The effects of abortion on the mother are not often discussed, but they can be significant. Abortion is touted as an easy solution, but there are real physical, emotional, and psychological risks. In most states, abortion clinics are not required to meet the same standards of cleanliness as hospitals. Many women report that abortion clinics are dusty, smelly and generally unclean. These conditions can cause women to develop infections that can be life threatening. Infections might also result in infertility and disease.
An emerging problem with abortion is that numerous studies are finding strong links between abortion and breast cancer. In the early stages of pregnancy, the woman’s estrogen level increases dramatically. This leads to the growth of undifferentiated cells, in the breast that would ultimately help the body produce milk. In an abortion, the woman is left with abnormally high numbers of these cells that are never differentiated. Scientists believe that these cells are very vulnerable to carcinogens and lead to an increased likelihood of tumors later in life.
Psychological and emotional damage often last longer than the physical effects of the abortion. Post Abortion Syndrome (PAS) is a form of post-traumatic stress disorder. Many women experience feelings of guilt and anxiety that sometimes leads to depression and thoughts of suicide. In other cases, the guilt leads women to become obsessed with becoming pregnant again. Some women turn to alcohol, drugs or self-punishing behaviors as a means of coping.

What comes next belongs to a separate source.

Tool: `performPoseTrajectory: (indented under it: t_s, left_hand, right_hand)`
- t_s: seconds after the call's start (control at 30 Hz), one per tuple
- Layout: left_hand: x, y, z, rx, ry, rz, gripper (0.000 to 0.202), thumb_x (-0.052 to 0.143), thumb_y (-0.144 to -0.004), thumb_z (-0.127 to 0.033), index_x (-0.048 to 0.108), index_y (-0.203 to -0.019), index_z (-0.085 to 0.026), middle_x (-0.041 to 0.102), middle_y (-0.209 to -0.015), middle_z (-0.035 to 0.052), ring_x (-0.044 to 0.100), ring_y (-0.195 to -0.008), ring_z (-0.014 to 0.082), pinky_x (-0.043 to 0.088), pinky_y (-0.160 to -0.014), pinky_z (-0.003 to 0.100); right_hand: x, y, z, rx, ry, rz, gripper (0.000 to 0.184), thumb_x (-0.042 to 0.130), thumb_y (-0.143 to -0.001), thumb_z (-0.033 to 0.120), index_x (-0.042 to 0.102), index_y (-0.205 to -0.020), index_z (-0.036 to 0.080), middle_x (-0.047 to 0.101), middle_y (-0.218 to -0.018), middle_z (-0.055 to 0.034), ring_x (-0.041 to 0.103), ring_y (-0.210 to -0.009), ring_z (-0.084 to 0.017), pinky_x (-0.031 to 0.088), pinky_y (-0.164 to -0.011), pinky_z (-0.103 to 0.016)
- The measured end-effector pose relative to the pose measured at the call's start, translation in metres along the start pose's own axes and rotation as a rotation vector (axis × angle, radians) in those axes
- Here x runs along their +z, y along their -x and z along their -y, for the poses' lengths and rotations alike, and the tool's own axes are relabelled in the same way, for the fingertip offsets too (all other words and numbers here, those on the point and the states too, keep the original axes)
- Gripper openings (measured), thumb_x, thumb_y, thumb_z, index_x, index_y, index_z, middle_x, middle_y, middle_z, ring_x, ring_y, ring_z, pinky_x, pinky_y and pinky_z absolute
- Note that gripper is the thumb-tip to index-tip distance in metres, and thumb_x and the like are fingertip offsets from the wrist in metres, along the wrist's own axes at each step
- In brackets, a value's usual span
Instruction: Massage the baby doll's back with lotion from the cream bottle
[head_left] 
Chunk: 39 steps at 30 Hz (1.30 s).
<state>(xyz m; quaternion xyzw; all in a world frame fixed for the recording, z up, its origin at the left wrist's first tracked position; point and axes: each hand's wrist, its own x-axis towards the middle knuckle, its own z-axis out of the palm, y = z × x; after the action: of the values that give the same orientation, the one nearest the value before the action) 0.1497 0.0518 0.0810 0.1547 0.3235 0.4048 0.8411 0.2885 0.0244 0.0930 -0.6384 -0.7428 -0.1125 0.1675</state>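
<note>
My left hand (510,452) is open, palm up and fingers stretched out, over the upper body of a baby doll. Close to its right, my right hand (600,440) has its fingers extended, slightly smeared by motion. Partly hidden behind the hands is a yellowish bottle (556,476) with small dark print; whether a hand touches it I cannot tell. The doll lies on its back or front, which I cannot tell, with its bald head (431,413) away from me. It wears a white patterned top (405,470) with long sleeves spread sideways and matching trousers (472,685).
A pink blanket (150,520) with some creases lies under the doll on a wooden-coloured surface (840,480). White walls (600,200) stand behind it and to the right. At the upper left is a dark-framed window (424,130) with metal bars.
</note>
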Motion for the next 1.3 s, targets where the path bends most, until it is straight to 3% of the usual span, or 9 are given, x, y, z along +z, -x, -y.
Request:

All of these thoughts might not have been explicitly discussed by the Palin family as they dealt with Bristol’s pregnancy and Trig’s disease; they were already predisposed to err on the side of life. Although as many as 80% of unborn children who are diagnosed with Down’s syndrome are aborted, but the Palin’s strongly held pro-life views influenced them to allow Trig to be born. Similarly, Bristol Palin chose life for her as yet unborn child. With her family’s help, she will be able to raise a well-adjusted child regardless of whether she eventually marries the baby’s father.
By sticking to their principles and standing up for their pro-life beliefs, both Gov. Palin and Bristol are changing the way America looks at the choice of abortion. If Gov. Palin becomes our next Vice President, American’s will be able to see the childhood of both children. They will see that raising a disabled baby or an unplanned child is not as bad as it might seem. That, in turn, might help to further reduce the number of abortions in America and around the world. That would be a beautiful thing.